▶ _Exercise description_: For every line below, output the text exactly and leave out images.

▶ _Information supplied_:
··········
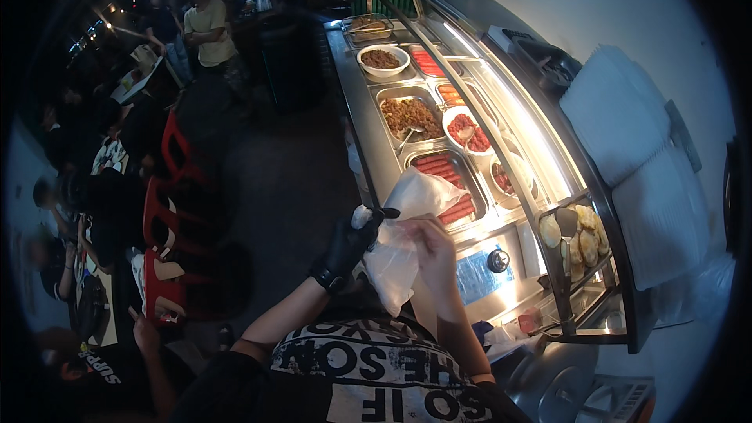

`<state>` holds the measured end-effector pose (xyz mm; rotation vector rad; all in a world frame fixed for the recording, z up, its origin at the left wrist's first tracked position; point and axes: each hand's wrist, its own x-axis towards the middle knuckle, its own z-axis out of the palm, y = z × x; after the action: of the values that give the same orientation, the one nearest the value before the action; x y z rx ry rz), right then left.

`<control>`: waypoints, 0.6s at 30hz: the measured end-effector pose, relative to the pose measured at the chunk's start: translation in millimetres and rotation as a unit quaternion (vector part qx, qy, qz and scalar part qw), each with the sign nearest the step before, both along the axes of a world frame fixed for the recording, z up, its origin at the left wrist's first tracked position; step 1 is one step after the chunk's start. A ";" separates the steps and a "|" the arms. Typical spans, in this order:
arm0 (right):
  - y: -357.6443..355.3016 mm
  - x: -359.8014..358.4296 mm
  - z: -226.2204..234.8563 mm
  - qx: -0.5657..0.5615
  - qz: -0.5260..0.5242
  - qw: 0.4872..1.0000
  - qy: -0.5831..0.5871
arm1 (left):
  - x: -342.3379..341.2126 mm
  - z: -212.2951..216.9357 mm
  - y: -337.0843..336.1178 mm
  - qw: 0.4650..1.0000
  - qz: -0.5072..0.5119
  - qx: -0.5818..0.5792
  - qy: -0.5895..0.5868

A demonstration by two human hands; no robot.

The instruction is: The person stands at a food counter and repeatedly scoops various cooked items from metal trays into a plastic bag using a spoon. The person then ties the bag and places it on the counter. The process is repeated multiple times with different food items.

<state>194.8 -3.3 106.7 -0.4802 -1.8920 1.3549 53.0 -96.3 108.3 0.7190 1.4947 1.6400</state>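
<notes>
My left hand [350,244], in a black glove with a dark band at the wrist, is closed on a crumpled, translucent white plastic bag [389,270]. From the other side, my bare right hand [431,241] pinches the same bag with bent fingers. Part of the bag spreads up over the near edge of a metal tray of red sausages [439,166]. What the bag holds, if anything, I cannot make out. Beyond lie a tray of brown chopped food [411,113] with a spoon in it and a white bowl of reddish food [467,131].
A lit glass-fronted food counter [513,129] runs along my right. Stacked white takeaway boxes [619,102] stand beyond the glass, above pale round fried pieces [580,235]. A metal pot lid [565,392] lies at lower right. Red chairs [162,215] and seated people are at left.
</notes>
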 end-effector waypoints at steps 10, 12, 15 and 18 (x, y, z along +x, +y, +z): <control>30.0 19.2 -22.6 -0.415 0.137 0.864 0.248 | -6.7 -8.8 13.8 0.914 -0.052 0.020 -0.402; 58.2 25.9 -33.8 -0.468 0.047 0.811 0.349 | -17.7 2.7 22.5 0.922 -0.131 0.084 -0.355; 90.1 27.5 -29.4 -0.494 0.007 0.792 0.358 | -43.9 -56.3 58.3 0.915 -0.181 0.112 -0.342; 132.2 36.0 -51.8 -0.459 0.253 0.815 0.246 | -50.1 -61.3 81.5 0.902 -0.251 0.138 -0.322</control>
<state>230.8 128.9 55.0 -0.0190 -0.8500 2.4602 2.9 -14.8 47.0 0.5626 0.5503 1.4828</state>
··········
▶ _Exercise solution_:
`<state>` holds the measured end-effector pose (xyz mm; rotation vector rad; all in a world frame fixed for the recording, z up, its origin at the left wrist's first tracked position; point and axes: each hand's wrist, its own x-axis towards the middle knuckle, its own z-axis out of the palm, y = z × x; after the action: of the values that give the same orientation, the one nearest the value before the action; x y z rx ry rz), right then left.

`<control>`: waypoints, 0.6s at 30hz: the measured end-effector pose, relative to the pose measured at the chunk's start: translation in millimetres and rotation as a unit quaternion (vector part qx, qy, qz and scalar part qw), each with the sign nearest the step before, both along the axes of a world frame fixed for the recording, z up, its origin at the left wrist's first tracked position; step 1 is one step after the chunk's start. A ";" separates the steps and a "|" the arms. Typical spans, in this order:
arm0 (right):
  - y: -357.6443..355.3016 mm
  - x: -359.8014..358.4296 mm
  - z: -226.2204..234.8563 mm
  - qx: -0.5657..0.5615
  - qz: -0.5260..0.5242
  - qw: 0.4872..1.0000
  - qy: -0.5831..0.5871
arm1 (left):
  - x: -342.3379..341.2126 mm
  - z: -212.2951..216.9357 mm
  - y: -337.0843..336.1178 mm
  - qw: 0.4650..1.0000
  - qz: -0.5072..0.5119
  - qx: -0.5818..0.5792
  - qy: -0.5895..0.5868

A demonstration by two human hands; no robot.

The instruction is: The person stands at a food counter and repeatedly scoops various cooked items from metal trays into a plastic bag using a spoon. The person then ties the bag and places it on the counter. The process is repeated multiple times with different food items.

<state>194.8 -3.3 106.7 -0.4802 -1.8920 1.3549 53.0 -96.3 108.3 0.7190 1.4947 1.6400</state>
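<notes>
My left hand [350,244], in a black glove with a dark band at the wrist, is closed on a crumpled, translucent white plastic bag [389,270]. From the other side, my bare right hand [431,241] pinches the same bag with bent fingers. Part of the bag spreads up over the near edge of a metal tray of red sausages [439,166]. What the bag holds, if anything, I cannot make out. Beyond lie a tray of brown chopped food [411,113] with a spoon in it and a white bowl of reddish food [467,131].
A lit glass-fronted food counter [513,129] runs along my right. Stacked white takeaway boxes [619,102] stand beyond the glass, above pale round fried pieces [580,235]. A metal pot lid [565,392] lies at lower right. Red chairs [162,215] and seated people are at left.
</notes>
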 end-effector waypoints at steps 10, 12, 15 and 18 (x, y, z along +x, +y, +z): <control>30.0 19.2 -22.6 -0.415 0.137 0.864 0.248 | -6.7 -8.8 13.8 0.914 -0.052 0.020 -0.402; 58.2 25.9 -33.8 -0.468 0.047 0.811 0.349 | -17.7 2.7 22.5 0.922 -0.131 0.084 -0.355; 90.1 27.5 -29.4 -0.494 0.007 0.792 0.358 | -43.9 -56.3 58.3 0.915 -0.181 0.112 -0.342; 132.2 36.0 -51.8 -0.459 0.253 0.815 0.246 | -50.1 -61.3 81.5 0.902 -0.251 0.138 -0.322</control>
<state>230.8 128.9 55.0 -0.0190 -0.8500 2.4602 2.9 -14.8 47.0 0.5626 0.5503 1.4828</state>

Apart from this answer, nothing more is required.